Connu en Tunisie grâce à Facebook

S’il ne passe pas sur les ondes des radios tunisiennes et encore moins sur nos chaînes télés, Karkadan jouit d’une grande visibilité en Italie. Au pays de Da Vinci, il représente carrément un phénomène médiatique à part entière. En Tunisie, ses auditeurs l’ont connu via le net, essentiellement grâce à Facebook. «Ma musique ne passe pas dans les médias tunisiens parce qu’ils sont figés dans un format standard. Si jamais un artiste ne rentre pas dans ce cadre étriqué, il est exclu du paysage médiatique» explique Karkadan.

Et il poursuit: «je ne cherche pas à passer à la télé ou à la radio pour devenir célèbre. Jusque là, j’y passe pas mais nombreux sont ceux qui me connaissent que ce soit ceux qui m’apprécient ou ceux qui me rejettent. Parce que la célébrité ne réside pas dans la radio ou la télé».

Mais les médias ne sont pas les seuls à rejeter Karkadan en Tunisie. Il est également très controversé par une grande partie du public.
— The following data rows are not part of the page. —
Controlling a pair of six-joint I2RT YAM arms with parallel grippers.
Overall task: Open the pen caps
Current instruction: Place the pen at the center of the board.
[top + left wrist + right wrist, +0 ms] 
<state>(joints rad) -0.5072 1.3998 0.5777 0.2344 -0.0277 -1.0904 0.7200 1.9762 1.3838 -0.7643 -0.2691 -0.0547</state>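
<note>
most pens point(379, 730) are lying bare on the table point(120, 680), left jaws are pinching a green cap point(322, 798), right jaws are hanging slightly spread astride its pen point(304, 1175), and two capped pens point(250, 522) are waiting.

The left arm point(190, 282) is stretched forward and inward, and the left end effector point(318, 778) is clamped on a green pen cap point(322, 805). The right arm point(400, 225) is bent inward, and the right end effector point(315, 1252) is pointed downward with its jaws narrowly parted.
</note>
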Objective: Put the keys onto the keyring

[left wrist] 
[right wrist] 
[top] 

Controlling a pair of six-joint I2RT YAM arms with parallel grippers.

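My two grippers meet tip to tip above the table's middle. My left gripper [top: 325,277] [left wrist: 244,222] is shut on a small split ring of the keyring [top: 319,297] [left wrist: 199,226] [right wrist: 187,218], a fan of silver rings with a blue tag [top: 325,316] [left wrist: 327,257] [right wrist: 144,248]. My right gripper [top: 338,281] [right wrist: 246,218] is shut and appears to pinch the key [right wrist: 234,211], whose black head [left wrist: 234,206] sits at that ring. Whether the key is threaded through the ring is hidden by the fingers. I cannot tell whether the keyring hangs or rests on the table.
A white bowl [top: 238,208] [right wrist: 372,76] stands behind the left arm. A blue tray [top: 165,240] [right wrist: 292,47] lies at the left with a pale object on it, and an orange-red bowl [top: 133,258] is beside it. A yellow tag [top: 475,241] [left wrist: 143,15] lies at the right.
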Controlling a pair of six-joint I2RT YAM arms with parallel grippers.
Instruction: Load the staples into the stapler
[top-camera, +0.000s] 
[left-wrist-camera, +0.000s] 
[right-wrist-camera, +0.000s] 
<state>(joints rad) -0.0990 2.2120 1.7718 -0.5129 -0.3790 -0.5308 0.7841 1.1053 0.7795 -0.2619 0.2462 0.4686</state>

Les commentaires des Facebookers tunisiens en témoignent. Son jargon obscène, son attitude à la «original fan» l’ont placé sur le banc des accusés de l’opinion publique.

Auditeurs hypocrites ?

Sabri Jemal alias Karkadan réagit : «Il y a ceux qui répètent les paroles obscènes du rap américain devant leurs mères sans prendre conscience de leur signification. Mais quand c’est moi qui le fait, on crie au scandale». Il cite même certains exemples de rappeurs aux paroles trash jouissant d’une grande popularité en Tunisie comme 2Pac, Snoop Dogg ou encore DMX.

Les critiques ironisent aussi sur son nom de scène jugé «bizarre». «Je kiffe trop cet animal. Il est costaud. Sa corne est synonyme d’agressivité. Ses abdos sont très musclés. Il vit dans la merde. Et c’est ça mes origines. Il n’y a que le chien qui renie ses origines. En Italie, nombreux sont ceux qui kiffent mon nom de scène» rétorque Karkadan. Et il martèle avec un exemple : «Il y’a un rappeur qui se fait appeler Pitbull. Y-a-t-il un problème avec ça»?

Mais la polémique autour des paroles obscènes n’est pas propre à la Tunisie. «Il y a, en Italie, aussi des rappeurs confrontés à ça. Même aux Etats-Unis, les attaques se multiplient contre le gangsta rap» dixit Karkadan qui alterne: «D’ailleurs, j’ai deux versions de «Discoteque» : la mienne et celle d’Universal. Quand j’écris un texte en arabe, ils le traduisent en italien. Les gens d’Universal m’ont conseillé de faire une version un peu plus clean pour que ça puisse passer plus souvent à la radio. Et j’y ai introduit quelques petites retouches pour que ça passe».

«Hahahahaha» ainsi répond Karkadan à ses détracteurs. «Je ne veux pas leur accorder de l’importance. Si je m’y mets, je n’en finirai pas. Leur place est au hammam des femmes» ironise-t-il. Pour critiquer Karkadan, il faudrait peut être mettre le doigt sur d’autres aspects de sa musique. Les mentions «explicit lyrics» ou «explicit content» accompagnées par la note «parental advisory» sont faites pour avertir les âmes sensibles. Et laisser les amateurs de musique aussi hardcore soit-elle seuls juges. Sinon… Gare à la charge du Karkadan.